Bilal Guler/Anadolu Agency via Getty Images

Wazhmah Osman, Temple University and Helena Zeweri, University of Virginia

Ever since the Taliban recaptured Afghanistan, the question in much of the Western media has been, “What will happen to the women of Afghanistan?”

Indeed, this is an important concern that merits international attention. The Taliban has already imposed many restrictions on women.

At the same time, however, much of the Western media coverage appears to be reinforcing the idea that the U.S. military intervention helped expand the rights for Afghan women, while erasing the impact of years of resulting corruption and violence on their lives.

This framing echoes similar post-9/11 calls to action by many well-meaning Americans on behalf of Afghan women. Pundits continue to ask, did Biden, the U.S. and its NATO allies abandon Afghanistan and its women too soon?

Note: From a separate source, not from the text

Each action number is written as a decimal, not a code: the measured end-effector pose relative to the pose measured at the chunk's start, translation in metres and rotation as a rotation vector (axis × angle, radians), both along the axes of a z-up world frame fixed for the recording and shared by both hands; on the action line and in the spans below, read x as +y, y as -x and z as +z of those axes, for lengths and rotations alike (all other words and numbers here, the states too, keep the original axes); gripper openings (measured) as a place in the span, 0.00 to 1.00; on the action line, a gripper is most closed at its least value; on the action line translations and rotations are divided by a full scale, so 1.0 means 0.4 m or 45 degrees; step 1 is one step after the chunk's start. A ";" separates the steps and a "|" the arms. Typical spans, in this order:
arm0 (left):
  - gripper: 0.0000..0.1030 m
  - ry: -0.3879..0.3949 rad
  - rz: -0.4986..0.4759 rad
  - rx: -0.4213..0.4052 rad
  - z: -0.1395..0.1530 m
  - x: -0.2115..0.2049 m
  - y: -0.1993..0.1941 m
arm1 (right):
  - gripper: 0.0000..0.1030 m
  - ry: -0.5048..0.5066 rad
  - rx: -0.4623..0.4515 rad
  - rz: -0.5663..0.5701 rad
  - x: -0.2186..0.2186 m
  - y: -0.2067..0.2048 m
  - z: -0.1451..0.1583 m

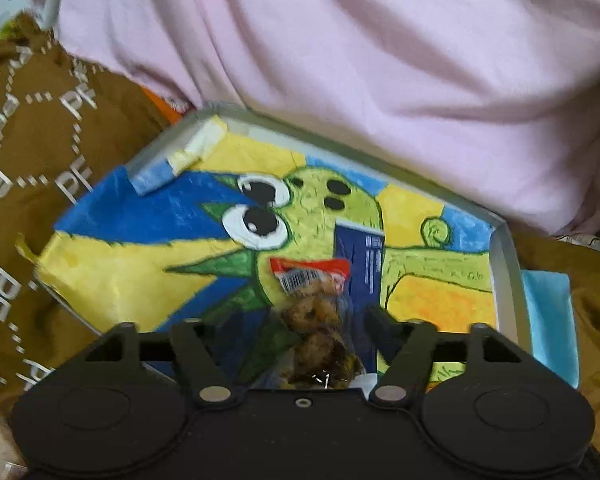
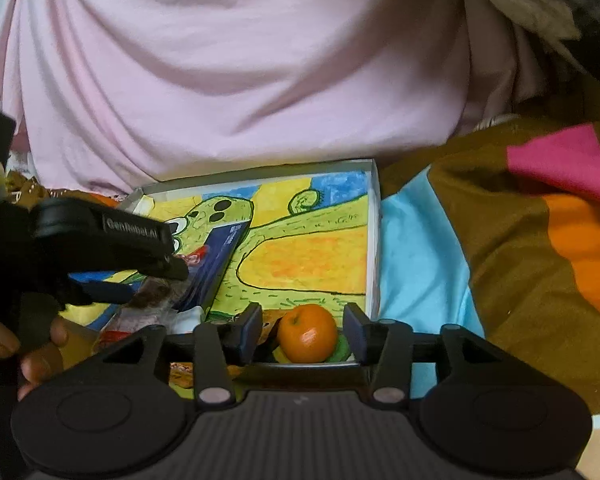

As Afghan American women scholars, we are concerned that this rhetoric presents Afghan women as victims in need of saving, suggesting all women experience life in Afghanistan the same way, without accounting for their activism and political resistance.

We know through our research, advocacy and experiences that a diverse spectrum of women-led groups are fighting for human rights, both now and historically.

Do Muslim women need saving again?

Western colonial powers have a long history of appropriating women’s rights movements in the Middle East, North Africa and South Asia to serve their own geopolitical interests.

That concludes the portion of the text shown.